**TASK DETAILS**.
Look through the entries below and extract exactly the lines from the one containing "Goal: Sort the" through the one containing "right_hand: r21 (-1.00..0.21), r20", ends included.

**LISTED ENTRIES**.
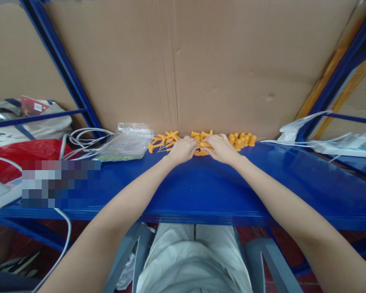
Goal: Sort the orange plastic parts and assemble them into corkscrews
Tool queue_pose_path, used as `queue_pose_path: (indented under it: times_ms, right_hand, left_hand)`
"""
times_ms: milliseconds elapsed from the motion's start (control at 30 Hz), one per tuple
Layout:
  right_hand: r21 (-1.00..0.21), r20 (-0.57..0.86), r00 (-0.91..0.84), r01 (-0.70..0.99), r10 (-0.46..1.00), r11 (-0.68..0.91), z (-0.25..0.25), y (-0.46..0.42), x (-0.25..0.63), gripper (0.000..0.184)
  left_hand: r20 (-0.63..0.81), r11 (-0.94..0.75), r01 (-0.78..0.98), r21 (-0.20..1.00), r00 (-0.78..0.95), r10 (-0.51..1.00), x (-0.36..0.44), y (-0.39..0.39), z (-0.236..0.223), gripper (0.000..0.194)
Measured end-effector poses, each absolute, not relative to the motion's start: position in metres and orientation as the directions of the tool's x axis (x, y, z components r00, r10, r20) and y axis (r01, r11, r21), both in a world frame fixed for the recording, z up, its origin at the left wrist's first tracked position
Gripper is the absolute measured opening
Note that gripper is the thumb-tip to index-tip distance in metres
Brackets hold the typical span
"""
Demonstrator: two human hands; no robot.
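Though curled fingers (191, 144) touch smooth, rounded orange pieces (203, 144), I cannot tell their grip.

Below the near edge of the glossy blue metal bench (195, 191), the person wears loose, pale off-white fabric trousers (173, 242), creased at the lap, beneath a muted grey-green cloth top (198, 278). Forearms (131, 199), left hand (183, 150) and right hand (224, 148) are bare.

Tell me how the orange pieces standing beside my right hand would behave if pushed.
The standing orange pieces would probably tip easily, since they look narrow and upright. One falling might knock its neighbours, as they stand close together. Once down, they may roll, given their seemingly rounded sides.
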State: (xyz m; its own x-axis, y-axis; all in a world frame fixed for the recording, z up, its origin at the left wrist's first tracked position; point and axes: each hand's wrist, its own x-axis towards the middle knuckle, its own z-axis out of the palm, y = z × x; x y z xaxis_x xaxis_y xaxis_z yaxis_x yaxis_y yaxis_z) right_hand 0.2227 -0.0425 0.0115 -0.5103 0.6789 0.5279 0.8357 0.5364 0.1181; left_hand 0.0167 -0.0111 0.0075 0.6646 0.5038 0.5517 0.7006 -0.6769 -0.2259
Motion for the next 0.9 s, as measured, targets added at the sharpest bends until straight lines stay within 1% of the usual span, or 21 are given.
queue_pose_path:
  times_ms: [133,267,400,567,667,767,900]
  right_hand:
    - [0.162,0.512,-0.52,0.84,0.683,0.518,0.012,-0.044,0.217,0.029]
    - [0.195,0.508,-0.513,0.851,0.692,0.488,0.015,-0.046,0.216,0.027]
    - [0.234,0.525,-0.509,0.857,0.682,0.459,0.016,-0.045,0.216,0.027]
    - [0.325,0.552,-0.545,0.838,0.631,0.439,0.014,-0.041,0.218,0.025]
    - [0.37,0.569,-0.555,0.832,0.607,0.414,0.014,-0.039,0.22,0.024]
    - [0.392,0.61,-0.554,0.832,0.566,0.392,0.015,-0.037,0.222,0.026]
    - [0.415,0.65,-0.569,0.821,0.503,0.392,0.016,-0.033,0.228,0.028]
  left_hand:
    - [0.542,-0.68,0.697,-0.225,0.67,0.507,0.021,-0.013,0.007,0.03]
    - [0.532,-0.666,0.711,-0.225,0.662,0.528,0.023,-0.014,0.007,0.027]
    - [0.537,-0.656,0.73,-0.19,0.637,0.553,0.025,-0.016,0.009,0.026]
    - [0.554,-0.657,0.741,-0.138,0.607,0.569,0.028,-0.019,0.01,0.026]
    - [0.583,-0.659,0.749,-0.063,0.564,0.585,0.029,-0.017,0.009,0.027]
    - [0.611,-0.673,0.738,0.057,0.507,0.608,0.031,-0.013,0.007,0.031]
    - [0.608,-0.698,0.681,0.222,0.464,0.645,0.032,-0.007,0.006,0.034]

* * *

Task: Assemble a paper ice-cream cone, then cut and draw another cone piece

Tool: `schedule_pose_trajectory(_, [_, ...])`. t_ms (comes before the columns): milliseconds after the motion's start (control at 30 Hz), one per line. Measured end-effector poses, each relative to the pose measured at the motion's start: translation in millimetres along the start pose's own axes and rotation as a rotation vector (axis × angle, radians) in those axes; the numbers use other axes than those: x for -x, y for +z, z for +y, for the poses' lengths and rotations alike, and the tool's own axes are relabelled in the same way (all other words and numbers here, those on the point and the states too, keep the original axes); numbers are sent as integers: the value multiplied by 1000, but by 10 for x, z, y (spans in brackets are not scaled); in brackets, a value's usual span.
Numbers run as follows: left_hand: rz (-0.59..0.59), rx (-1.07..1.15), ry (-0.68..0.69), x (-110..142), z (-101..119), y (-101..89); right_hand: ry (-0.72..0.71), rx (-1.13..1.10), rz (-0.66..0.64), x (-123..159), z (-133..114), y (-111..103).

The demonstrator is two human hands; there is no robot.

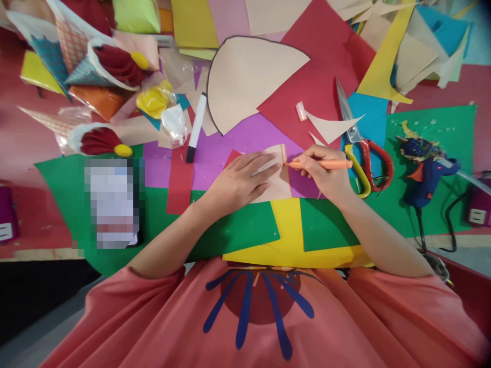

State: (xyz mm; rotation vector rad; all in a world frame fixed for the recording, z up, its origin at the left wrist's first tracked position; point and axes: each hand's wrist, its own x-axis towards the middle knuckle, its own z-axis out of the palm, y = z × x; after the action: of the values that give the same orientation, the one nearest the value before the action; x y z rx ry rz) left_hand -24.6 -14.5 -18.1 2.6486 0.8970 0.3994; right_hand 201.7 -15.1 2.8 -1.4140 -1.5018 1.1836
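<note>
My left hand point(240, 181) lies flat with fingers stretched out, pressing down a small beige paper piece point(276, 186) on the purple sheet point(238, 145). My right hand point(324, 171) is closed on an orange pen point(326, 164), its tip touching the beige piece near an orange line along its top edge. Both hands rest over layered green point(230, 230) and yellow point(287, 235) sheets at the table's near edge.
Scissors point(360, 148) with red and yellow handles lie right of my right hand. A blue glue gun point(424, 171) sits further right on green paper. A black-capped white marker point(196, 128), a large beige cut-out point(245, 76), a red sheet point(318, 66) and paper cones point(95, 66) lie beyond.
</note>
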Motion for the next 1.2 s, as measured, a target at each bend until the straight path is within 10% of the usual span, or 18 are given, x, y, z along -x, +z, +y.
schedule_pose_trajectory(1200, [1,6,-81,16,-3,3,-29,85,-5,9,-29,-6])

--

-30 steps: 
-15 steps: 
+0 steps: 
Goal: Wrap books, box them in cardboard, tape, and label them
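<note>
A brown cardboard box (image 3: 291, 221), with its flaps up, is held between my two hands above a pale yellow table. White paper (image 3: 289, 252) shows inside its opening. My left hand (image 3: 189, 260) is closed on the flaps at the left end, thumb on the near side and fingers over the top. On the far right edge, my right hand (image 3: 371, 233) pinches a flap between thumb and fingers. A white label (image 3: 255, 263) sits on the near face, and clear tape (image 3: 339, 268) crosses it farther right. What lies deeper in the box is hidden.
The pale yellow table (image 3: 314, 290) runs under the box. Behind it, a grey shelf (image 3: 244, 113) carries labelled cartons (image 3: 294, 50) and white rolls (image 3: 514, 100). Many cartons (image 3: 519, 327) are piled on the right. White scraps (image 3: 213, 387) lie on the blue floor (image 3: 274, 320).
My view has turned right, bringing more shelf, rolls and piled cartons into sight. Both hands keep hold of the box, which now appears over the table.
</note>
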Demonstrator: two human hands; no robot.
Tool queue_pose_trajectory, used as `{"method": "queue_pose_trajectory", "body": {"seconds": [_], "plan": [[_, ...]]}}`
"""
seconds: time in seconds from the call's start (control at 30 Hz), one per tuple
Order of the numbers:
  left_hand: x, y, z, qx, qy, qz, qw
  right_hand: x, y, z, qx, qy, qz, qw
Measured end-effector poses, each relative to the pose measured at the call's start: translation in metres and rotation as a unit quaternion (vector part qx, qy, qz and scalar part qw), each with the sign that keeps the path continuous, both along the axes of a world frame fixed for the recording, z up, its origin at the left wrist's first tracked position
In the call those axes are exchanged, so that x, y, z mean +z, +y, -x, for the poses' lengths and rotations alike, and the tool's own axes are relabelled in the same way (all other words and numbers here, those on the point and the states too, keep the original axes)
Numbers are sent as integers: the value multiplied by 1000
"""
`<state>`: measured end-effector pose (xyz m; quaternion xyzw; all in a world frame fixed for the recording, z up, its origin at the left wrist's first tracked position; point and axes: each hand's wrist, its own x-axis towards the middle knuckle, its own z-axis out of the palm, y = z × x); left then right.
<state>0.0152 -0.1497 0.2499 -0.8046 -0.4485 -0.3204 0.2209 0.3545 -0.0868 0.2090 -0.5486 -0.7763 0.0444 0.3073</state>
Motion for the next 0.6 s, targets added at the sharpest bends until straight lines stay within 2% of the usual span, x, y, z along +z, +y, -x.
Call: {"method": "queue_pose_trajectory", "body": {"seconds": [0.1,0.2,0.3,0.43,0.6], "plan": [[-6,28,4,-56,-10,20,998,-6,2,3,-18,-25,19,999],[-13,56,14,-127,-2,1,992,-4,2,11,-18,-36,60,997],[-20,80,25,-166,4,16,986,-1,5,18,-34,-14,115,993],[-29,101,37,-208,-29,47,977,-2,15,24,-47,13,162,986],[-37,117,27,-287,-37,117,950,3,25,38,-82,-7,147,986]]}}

**RESPONSE BOX**.
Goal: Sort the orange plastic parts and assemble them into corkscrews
Tool queue_pose_path, used as `queue_pose_path: (indented under it: times_ms, right_hand, left_hand)`
"""
times_ms: milliseconds elapsed from the motion's start (control at 30 Hz), one per tuple
Layout:
  right_hand: r21 (-1.00..0.21), r20 (-0.57..0.86), r00 (-0.91..0.84), r01 (-0.70..0.99), r10 (-0.46..1.00), r11 (-0.68..0.91), z (-0.25..0.25), y (-0.46..0.42), x (-0.25..0.63), gripper (0.000..0.184)

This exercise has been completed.